Para colmo, se redujeron los sectores de once a siete, lo que significa que las zonas a “vigilar” se ampliaron con el mismo número de patrullas, cuyos elementos no se dan abasto para realizar recorridos y atender los llamados de auxilio de la población, a lo que se añade que en muchas ocasiones el presupuesto de combustible no alcanza para todas las unidades.

Además, muchas patrullas duermen el sueño de los justos en talleres mecánicos a la espera de ser reparadas, a veces por varios meses y se han dado casos en los que las patrullas quedan inservibles debido a las grandes cantidades de óxido acumulado en sus piezas.

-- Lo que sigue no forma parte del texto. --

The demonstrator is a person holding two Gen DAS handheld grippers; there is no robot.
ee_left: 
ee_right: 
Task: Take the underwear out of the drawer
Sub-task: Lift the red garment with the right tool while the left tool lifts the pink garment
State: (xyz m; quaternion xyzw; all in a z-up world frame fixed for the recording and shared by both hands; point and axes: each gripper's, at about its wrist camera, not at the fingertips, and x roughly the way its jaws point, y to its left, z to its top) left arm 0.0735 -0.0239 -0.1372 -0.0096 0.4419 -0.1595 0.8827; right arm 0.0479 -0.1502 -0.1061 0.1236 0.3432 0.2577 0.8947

Los mismos policías reconocen que en estas condiciones es imposible trabajar y señalan que si no hay suficientes patrullajes en las regiones y áreas más conflictivas es por la simple y sencilla razón de que las unidades son muy pocas, por lo que en muchas ocasiones una patrulla se ve en la obligación de atender reportes en puntos de Cancún distantes uno de otro, tal como sucedió el sábado, cuando desconocidos asaltaron una farmacia Yza en el fraccionamiento San Antonio, a la altura de la Ruta 4 y los mismos uniformados que atendieron este reporte como primeros respondientes tuvieron que desplazarse minutos después hasta el fraccionamiento Las Palmas para atender otro reporte de robo a una farmacia de la misma cadena.

Ante este panorama, no es de extrañar que los residentes en regiones y zonas conflictivas de Cancún se sientan desprotegidos por las mismas autoridades que deberían garantizar su seguridad, lo que obliga a muchos comerciantes y particulares a tomar medidas de autoprotección conforme a sus posibilidades económicas.

Entre microempresarios y ciudadanos en general la queja es la misma en cualquier punto de Cancún, inclusive en el primer cuadro de la ciudad: no hay patrullajes de Seguridad Pública ni de alguna otra corporación y sólo se ven unidades cuando se les ocurre hacer operativos de revisión en los que solamente detienen vehículos en los que viajan familias o trabajadores, mientras que si por los retenes pasa alguna camioneta lujosa con vidrios polarizados, no hay un solo elemento que se atreva a marcarles el alto, por si se sueltan los balazos.